Task prompt: Find how many lines in the data below mention "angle". Give the number only.

Input data:
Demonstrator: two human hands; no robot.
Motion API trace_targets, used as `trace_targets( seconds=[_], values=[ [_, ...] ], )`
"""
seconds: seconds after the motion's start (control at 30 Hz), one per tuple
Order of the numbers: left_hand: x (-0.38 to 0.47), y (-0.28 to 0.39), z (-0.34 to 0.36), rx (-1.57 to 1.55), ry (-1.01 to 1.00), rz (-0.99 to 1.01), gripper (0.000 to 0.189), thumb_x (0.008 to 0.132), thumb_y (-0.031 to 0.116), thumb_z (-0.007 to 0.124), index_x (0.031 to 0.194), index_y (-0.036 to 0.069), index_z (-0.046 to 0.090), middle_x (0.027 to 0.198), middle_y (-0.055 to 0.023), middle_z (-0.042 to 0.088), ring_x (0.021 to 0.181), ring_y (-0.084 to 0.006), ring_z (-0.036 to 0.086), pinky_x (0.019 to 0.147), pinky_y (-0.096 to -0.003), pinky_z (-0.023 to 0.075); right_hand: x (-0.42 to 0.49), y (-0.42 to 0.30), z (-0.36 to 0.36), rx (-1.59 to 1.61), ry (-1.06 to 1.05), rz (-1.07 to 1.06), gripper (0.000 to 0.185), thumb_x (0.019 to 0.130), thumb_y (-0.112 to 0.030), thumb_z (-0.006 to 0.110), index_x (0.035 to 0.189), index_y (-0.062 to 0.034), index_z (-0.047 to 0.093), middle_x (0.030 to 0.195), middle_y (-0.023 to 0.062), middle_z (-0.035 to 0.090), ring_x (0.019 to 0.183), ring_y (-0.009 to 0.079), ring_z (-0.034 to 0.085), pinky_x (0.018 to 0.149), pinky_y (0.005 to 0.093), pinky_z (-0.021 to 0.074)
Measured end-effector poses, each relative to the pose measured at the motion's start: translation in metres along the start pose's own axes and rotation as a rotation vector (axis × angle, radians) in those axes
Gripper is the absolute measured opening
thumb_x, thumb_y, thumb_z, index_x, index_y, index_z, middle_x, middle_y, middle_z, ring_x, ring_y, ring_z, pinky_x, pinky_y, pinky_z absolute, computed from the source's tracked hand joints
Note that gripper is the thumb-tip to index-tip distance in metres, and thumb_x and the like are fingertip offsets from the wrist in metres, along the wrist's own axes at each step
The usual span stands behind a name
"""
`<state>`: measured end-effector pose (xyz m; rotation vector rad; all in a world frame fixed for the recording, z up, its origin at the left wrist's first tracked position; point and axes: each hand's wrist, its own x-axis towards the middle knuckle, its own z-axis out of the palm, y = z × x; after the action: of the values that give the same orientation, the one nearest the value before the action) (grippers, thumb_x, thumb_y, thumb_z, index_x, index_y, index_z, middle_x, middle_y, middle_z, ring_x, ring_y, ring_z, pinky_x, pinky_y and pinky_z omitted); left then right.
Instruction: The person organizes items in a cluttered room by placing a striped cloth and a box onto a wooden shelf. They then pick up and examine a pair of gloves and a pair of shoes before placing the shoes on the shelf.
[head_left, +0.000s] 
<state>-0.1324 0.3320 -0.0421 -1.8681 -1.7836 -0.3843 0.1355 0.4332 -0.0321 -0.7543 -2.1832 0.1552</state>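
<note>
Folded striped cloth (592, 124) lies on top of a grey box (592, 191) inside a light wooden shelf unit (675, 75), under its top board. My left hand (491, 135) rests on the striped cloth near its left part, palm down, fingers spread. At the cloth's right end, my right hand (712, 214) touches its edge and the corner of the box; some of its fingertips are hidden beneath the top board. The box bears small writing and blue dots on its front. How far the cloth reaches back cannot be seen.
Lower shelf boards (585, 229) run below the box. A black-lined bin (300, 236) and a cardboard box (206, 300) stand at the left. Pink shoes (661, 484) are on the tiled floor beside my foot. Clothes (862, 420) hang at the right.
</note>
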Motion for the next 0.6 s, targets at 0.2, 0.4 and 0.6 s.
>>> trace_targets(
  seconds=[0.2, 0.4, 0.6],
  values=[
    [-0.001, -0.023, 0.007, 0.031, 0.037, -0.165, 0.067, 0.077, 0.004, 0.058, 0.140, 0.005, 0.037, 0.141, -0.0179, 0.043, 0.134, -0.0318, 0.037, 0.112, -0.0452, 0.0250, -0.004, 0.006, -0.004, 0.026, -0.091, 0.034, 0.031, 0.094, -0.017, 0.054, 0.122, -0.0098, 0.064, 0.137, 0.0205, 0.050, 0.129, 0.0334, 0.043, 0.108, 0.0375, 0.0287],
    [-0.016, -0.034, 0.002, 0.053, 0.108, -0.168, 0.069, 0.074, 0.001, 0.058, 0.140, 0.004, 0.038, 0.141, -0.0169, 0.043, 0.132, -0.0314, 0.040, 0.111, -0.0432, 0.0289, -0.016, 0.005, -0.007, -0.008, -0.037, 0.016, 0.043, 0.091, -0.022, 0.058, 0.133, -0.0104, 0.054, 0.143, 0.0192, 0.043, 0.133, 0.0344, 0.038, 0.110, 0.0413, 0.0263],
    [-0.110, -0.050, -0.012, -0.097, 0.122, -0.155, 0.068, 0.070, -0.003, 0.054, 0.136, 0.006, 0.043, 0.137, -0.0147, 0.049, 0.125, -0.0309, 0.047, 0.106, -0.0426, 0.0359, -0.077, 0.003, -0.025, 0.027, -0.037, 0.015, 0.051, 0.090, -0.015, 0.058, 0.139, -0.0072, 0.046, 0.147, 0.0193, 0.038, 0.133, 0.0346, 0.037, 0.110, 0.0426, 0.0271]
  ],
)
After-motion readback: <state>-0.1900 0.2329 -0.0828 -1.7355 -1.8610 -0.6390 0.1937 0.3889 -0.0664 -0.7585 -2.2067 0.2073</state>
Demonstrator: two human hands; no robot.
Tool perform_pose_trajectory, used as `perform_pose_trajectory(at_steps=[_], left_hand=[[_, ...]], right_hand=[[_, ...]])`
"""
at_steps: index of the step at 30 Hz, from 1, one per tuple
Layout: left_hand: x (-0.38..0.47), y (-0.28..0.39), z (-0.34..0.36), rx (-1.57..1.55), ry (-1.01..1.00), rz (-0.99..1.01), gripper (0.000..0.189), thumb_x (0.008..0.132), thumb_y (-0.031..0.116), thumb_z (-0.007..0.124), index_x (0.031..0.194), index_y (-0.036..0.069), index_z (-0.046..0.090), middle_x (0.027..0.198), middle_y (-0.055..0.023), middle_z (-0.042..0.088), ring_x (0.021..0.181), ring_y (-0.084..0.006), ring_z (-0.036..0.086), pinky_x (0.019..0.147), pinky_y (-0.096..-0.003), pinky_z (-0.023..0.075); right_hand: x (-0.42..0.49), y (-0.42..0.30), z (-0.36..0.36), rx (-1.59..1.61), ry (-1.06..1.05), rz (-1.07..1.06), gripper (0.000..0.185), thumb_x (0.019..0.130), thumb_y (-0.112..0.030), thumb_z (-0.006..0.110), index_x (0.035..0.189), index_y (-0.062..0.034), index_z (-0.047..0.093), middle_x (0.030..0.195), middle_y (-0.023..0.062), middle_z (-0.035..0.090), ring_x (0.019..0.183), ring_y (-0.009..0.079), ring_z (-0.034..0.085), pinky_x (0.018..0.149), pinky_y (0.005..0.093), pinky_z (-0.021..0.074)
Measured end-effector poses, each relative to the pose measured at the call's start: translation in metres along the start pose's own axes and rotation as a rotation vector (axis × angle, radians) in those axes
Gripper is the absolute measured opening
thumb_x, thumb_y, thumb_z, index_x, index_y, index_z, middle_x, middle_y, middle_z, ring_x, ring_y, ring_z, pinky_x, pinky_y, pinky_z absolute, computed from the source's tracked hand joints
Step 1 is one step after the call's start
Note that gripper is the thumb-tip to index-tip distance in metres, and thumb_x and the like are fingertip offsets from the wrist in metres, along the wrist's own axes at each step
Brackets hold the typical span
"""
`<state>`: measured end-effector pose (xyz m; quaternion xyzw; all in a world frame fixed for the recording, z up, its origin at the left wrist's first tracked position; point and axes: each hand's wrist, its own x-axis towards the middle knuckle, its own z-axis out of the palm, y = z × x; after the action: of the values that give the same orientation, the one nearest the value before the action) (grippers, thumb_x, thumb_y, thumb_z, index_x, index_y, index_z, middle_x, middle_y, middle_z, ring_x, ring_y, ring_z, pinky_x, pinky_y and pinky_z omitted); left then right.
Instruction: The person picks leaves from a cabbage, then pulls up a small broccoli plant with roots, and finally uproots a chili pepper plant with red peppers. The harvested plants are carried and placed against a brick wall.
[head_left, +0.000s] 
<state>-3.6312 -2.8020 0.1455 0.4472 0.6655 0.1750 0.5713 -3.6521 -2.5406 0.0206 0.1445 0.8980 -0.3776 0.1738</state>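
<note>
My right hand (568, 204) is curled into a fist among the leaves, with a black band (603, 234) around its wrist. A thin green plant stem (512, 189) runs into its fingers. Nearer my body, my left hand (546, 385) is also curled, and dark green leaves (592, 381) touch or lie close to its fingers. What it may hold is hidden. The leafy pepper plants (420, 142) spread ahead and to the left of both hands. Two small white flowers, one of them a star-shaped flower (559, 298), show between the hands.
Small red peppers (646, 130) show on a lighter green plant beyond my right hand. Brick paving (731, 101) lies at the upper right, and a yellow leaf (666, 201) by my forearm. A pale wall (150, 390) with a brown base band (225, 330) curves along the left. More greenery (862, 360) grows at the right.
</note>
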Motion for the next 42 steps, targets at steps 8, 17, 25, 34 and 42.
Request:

Solution to this task: 2